▶ [Exercise]: Only the count should appear in your answer: how many lines of the data below contain the word "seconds"?

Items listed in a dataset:
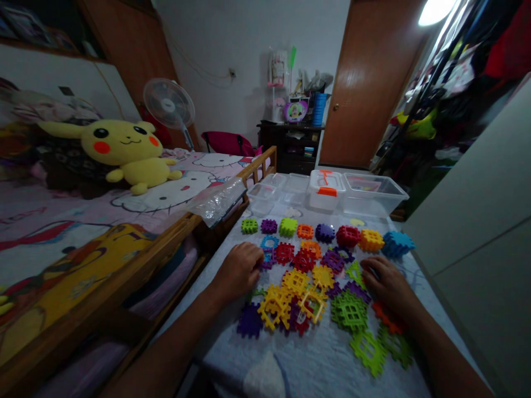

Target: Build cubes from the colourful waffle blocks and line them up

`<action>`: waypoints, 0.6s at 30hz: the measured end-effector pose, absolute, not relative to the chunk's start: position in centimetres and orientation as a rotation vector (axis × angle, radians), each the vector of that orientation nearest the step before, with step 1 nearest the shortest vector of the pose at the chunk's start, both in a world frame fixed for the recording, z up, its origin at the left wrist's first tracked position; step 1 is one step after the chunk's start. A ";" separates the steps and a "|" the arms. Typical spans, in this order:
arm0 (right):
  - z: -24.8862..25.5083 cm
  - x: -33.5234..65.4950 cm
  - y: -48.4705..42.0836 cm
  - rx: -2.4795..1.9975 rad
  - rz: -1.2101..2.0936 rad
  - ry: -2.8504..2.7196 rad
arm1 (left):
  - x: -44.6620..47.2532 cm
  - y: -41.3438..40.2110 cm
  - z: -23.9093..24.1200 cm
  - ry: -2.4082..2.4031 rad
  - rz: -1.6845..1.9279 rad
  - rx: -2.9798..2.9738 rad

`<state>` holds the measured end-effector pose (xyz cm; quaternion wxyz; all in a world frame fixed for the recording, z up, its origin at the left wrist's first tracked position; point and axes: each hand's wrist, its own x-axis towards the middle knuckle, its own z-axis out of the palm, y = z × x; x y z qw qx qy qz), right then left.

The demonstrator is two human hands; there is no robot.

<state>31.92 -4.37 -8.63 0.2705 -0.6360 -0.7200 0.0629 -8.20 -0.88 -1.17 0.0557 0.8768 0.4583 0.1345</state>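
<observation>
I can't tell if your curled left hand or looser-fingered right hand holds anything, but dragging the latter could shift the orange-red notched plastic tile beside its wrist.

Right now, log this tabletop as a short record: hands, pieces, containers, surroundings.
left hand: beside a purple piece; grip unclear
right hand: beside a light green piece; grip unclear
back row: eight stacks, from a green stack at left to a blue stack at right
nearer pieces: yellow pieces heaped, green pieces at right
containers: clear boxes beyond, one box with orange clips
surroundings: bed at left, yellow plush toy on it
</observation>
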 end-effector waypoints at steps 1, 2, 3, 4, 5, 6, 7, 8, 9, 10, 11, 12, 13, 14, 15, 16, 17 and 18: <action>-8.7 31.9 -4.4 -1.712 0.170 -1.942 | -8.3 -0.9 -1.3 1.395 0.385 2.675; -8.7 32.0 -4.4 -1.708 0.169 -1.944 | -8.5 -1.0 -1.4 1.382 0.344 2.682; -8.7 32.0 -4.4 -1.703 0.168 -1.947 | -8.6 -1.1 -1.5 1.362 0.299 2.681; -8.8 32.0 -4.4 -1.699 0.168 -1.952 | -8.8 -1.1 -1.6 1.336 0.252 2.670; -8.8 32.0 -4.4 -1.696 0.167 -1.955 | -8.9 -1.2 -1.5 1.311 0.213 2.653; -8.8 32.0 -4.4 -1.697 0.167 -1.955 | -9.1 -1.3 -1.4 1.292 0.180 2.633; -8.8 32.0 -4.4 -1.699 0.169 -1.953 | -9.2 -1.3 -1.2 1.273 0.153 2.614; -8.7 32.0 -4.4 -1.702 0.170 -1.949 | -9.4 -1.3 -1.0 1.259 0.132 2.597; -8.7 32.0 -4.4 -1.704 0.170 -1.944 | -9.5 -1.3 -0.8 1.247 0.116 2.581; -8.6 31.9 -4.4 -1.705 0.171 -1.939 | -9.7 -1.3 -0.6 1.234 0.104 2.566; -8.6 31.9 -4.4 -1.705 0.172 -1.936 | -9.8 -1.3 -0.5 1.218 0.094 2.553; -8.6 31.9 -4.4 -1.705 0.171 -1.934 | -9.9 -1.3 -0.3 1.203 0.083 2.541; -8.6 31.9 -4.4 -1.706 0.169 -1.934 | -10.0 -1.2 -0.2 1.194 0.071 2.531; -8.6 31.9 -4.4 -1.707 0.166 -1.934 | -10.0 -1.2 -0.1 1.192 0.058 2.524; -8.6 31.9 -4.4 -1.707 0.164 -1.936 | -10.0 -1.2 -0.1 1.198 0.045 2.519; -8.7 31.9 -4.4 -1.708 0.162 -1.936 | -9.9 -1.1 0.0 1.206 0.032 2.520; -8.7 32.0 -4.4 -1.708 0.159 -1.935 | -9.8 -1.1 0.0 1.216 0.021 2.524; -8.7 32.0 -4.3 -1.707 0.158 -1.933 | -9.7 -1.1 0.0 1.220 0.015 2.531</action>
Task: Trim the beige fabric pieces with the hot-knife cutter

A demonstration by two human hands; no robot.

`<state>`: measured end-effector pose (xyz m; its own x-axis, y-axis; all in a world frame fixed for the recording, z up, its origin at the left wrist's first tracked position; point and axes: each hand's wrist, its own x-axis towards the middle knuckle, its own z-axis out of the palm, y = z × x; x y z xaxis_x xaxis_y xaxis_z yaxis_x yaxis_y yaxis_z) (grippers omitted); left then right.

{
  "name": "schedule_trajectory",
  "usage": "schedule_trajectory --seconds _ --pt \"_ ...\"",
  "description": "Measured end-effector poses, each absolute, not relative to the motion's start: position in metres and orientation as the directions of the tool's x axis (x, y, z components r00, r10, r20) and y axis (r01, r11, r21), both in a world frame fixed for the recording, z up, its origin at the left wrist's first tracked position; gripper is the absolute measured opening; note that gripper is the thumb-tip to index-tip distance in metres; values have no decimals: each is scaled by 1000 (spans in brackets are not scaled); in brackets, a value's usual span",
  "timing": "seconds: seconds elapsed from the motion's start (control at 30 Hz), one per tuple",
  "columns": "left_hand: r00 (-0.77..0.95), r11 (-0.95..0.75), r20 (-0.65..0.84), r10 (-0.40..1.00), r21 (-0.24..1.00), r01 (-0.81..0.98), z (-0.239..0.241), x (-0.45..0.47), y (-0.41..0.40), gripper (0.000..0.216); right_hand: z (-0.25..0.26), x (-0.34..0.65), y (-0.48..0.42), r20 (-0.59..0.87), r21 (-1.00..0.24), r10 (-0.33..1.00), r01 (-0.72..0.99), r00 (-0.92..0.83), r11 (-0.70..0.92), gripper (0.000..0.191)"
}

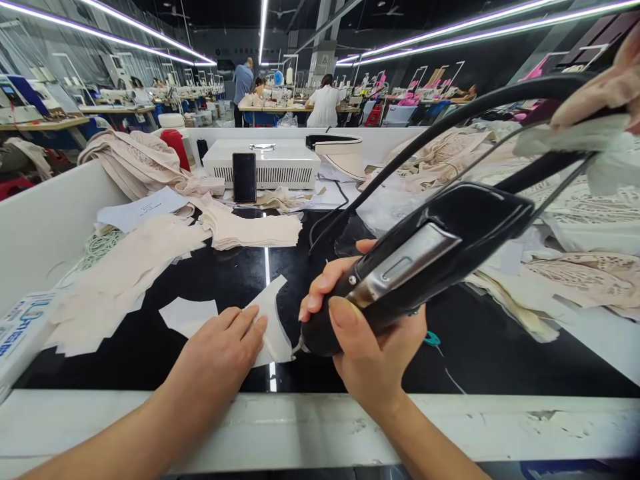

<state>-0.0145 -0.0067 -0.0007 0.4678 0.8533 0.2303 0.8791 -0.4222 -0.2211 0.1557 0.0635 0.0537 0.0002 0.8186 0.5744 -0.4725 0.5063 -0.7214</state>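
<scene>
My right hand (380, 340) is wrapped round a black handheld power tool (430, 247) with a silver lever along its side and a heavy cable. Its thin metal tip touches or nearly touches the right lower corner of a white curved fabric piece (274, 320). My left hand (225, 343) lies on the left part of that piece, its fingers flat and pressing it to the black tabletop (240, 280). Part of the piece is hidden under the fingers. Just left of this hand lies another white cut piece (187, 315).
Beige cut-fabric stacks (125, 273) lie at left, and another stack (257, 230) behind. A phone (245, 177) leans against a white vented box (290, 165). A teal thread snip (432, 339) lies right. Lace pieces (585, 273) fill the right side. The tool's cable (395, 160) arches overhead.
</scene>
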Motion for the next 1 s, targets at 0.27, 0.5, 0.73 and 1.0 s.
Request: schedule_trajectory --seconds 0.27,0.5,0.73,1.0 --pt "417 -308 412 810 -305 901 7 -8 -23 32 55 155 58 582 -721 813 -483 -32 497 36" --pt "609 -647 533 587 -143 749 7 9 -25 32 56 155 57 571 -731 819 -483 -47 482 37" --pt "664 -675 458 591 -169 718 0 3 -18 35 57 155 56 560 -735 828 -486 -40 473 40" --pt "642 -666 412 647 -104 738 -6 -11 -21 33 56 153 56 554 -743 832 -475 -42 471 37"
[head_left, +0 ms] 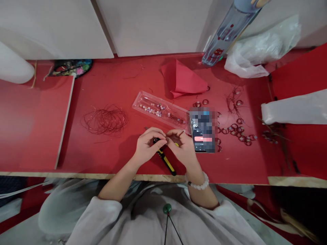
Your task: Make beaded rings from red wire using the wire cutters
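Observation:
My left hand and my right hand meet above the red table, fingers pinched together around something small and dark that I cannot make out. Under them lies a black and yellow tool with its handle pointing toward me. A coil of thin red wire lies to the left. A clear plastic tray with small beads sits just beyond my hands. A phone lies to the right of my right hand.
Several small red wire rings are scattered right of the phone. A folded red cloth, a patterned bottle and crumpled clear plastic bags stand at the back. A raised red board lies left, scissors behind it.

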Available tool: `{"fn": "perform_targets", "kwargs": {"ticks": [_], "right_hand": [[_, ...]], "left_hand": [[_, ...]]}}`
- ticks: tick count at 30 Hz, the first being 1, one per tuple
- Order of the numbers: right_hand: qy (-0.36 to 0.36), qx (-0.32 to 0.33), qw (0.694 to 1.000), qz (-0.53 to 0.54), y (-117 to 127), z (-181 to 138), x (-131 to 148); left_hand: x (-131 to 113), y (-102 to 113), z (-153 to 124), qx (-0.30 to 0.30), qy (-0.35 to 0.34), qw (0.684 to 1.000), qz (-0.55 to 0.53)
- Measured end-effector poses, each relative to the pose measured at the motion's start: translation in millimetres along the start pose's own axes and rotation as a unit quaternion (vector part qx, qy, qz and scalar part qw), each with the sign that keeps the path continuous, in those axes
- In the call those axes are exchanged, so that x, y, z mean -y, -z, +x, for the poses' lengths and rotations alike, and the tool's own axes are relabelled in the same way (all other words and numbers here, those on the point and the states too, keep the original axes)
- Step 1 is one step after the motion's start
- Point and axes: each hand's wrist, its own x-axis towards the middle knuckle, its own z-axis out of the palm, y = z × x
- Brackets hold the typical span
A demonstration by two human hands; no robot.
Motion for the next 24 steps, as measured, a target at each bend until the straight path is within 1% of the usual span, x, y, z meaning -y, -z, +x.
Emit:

▶ [Result]: 3